• EXERCISE DESCRIPTION:
All of the data below should be output exactly as given.

GIVEN INFORMATION START

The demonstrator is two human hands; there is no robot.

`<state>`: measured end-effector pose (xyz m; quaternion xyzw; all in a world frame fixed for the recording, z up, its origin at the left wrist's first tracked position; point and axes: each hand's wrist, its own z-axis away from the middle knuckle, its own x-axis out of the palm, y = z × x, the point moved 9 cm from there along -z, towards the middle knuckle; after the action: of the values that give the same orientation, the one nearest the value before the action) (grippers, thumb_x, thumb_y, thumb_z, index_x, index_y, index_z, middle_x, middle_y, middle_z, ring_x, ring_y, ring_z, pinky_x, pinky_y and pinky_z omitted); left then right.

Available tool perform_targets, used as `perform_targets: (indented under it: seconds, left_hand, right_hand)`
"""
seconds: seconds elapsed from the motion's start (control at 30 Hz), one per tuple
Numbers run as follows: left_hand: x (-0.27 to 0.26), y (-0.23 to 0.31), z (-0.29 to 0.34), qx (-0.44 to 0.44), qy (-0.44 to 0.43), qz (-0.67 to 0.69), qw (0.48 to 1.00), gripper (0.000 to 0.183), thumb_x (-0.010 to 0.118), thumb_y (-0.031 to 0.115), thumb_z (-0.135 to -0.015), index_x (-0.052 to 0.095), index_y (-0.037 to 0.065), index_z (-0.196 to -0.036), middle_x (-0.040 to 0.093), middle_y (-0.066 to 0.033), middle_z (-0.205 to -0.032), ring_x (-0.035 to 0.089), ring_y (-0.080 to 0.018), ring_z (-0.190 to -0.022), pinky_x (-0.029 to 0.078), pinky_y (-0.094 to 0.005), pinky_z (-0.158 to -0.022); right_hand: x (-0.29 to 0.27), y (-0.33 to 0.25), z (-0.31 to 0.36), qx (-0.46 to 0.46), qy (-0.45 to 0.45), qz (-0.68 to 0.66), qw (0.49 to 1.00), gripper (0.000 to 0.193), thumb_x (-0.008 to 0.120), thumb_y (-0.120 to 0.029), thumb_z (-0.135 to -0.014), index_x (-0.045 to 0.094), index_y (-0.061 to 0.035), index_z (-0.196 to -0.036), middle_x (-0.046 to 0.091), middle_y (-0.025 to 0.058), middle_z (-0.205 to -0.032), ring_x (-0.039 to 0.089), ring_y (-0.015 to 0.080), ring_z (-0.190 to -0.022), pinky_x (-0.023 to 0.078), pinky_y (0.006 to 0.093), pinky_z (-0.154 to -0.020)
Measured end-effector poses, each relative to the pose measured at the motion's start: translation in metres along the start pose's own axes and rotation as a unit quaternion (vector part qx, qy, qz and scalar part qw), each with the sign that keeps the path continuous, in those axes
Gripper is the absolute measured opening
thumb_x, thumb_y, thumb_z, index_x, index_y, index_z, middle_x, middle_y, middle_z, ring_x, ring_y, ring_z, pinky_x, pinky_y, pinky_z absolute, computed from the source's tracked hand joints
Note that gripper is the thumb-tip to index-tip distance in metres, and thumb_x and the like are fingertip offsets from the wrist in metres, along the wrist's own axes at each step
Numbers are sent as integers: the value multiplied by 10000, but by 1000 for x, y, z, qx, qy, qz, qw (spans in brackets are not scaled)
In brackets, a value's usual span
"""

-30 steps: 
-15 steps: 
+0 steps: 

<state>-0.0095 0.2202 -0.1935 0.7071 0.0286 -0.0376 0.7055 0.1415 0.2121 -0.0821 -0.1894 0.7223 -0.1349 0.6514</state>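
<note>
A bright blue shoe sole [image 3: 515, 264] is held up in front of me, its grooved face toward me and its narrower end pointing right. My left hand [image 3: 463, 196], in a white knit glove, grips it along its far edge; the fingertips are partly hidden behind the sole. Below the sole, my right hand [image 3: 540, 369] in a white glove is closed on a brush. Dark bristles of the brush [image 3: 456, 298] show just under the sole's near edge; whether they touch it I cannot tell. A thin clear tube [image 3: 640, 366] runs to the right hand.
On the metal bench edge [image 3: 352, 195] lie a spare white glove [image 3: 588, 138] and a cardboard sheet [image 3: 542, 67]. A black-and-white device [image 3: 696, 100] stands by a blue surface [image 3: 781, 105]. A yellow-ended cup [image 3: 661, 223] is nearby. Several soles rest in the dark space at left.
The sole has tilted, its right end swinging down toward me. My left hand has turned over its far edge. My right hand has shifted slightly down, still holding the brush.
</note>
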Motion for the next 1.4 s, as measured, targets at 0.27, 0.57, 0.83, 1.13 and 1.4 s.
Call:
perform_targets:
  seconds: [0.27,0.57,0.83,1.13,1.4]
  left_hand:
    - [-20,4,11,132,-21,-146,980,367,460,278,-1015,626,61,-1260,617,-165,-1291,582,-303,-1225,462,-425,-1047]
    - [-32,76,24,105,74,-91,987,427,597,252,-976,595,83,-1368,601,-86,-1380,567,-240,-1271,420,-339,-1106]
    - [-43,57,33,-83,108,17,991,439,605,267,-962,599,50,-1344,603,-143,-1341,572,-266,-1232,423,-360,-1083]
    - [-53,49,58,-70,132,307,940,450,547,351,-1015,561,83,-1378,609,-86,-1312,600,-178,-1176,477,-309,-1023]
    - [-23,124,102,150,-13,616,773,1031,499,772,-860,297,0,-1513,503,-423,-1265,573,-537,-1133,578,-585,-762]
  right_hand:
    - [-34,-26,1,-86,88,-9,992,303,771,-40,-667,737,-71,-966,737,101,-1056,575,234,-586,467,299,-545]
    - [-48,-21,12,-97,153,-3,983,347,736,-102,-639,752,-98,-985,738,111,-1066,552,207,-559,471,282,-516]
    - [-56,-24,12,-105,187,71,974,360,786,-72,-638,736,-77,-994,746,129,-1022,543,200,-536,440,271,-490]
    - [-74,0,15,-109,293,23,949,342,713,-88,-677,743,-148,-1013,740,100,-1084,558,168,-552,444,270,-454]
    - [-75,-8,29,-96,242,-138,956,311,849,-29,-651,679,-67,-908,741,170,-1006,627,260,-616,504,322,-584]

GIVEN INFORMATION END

• EXERCISE RESULT:
The demonstrator is two human hands; there is no robot.

`<state>`: measured end-effector pose (xyz m; quaternion xyzw; all in a world frame fixed for the recording, z up, its origin at the left wrist's first tracked position; point and axes: each hand's wrist, its own z-axis away from the middle knuckle, its own x-axis out of the palm, y = z × x, the point moved 9 cm from there along -z, towards the middle knuckle; after the action: of the values that give the same orientation, the one nearest the value before the action) (grippers, thumb_x, thumb_y, thumb_z, index_x, index_y, index_z, middle_x, middle_y, middle_z, ring_x, ring_y, ring_z, pinky_x, pinky_y and pinky_z omitted); left then right.

Available tool perform_targets, used as `perform_targets: (indented under it: seconds, left_hand, right_hand)`
"""
seconds: seconds elapsed from the motion's start (control at 30 Hz), one per tuple
Numbers run as follows: left_hand: x (-0.27 to 0.26), y (-0.23 to 0.31), z (-0.29 to 0.34), qx (-0.44 to 0.44), qy (-0.44 to 0.43), qz (-0.67 to 0.69), qw (0.48 to 1.00), gripper (0.000 to 0.183), thumb_x (-0.010 to 0.118), thumb_y (-0.031 to 0.115), thumb_z (-0.135 to -0.015), index_x (-0.052 to 0.095), index_y (-0.037 to 0.065), index_z (-0.196 to -0.036), middle_x (-0.040 to 0.093), middle_y (-0.066 to 0.033), middle_z (-0.205 to -0.032), ring_x (-0.035 to 0.089), ring_y (-0.080 to 0.018), ring_z (-0.190 to -0.022), pinky_x (-0.029 to 0.078), pinky_y (-0.094 to 0.005), pinky_z (-0.158 to -0.022); right_hand: x (-0.29 to 0.27), y (-0.33 to 0.25), z (-0.31 to 0.36), qx (-0.46 to 0.46), qy (-0.45 to 0.45), qz (-0.68 to 0.66), qw (0.49 to 1.00), gripper (0.000 to 0.193), thumb_x (-0.008 to 0.120), thumb_y (-0.120 to 0.029), thumb_z (-0.135 to -0.014), index_x (-0.045 to 0.094), index_y (-0.061 to 0.035), index_z (-0.196 to -0.036), middle_x (-0.046 to 0.091), middle_y (-0.025 to 0.058), middle_z (-0.205 to -0.032), ring_x (-0.039 to 0.089), ring_y (-0.015 to 0.080), ring_z (-0.190 to -0.022), pinky_x (-0.023 to 0.078), pinky_y (0.006 to 0.093), pinky_z (-0.154 to -0.020)
Measured end-effector poses, each relative to the pose measured at the motion's start: translation in metres along the start pose's own axes and rotation as a unit quaternion (vector part qx, qy, qz and scalar part qw), each with the sign that keeps the path continuous, in those axes
Gripper is the absolute measured opening
thumb_x, thumb_y, thumb_z, index_x, index_y, index_z, middle_x, middle_y, middle_z, ring_x, ring_y, ring_z, pinky_x, pinky_y, pinky_z absolute, computed from the source's tracked hand joints
Note that gripper is the thumb-tip to index-tip distance in metres, and thumb_x and the like are fingertip offsets from the wrist in metres, along the wrist's own axes at each step
Numbers are sent as integers: the value multiplied by 10000, but by 1000 for x, y, z, qx, qy, qz, qw (spans in brackets are not scaled)
In brackets, a value's usual span
"""

-30 steps: 
-15 steps: 
+0 steps: 

<state>-0.0095 0.2202 -0.1935 0.7071 0.0286 -0.0376 0.7055 0.1415 0.2121 -0.0821 -0.1894 0.7223 -0.1349 0.6514</state>
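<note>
A bright blue shoe sole [image 3: 515, 264] is held up in front of me, its grooved face toward me and its narrower end pointing right. My left hand [image 3: 463, 196], in a white knit glove, grips it along its far edge; the fingertips are partly hidden behind the sole. Below the sole, my right hand [image 3: 540, 369] in a white glove is closed on a brush. Dark bristles of the brush [image 3: 456, 298] show just under the sole's near edge; whether they touch it I cannot tell. A thin clear tube [image 3: 640, 366] runs to the right hand.
On the metal bench edge [image 3: 352, 195] lie a spare white glove [image 3: 588, 138] and a cardboard sheet [image 3: 542, 67]. A black-and-white device [image 3: 696, 100] stands by a blue surface [image 3: 781, 105]. A yellow-ended cup [image 3: 661, 223] is nearby. Several soles rest in the dark space at left.
The sole has tilted, its right end swinging down toward me. My left hand has turned over its far edge. My right hand has shifted slightly down, still holding the brush.
</note>
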Motion for the next 1.4 s, as measured, targets at 0.27, 0.57, 0.83, 1.13 and 1.4 s.
Call:
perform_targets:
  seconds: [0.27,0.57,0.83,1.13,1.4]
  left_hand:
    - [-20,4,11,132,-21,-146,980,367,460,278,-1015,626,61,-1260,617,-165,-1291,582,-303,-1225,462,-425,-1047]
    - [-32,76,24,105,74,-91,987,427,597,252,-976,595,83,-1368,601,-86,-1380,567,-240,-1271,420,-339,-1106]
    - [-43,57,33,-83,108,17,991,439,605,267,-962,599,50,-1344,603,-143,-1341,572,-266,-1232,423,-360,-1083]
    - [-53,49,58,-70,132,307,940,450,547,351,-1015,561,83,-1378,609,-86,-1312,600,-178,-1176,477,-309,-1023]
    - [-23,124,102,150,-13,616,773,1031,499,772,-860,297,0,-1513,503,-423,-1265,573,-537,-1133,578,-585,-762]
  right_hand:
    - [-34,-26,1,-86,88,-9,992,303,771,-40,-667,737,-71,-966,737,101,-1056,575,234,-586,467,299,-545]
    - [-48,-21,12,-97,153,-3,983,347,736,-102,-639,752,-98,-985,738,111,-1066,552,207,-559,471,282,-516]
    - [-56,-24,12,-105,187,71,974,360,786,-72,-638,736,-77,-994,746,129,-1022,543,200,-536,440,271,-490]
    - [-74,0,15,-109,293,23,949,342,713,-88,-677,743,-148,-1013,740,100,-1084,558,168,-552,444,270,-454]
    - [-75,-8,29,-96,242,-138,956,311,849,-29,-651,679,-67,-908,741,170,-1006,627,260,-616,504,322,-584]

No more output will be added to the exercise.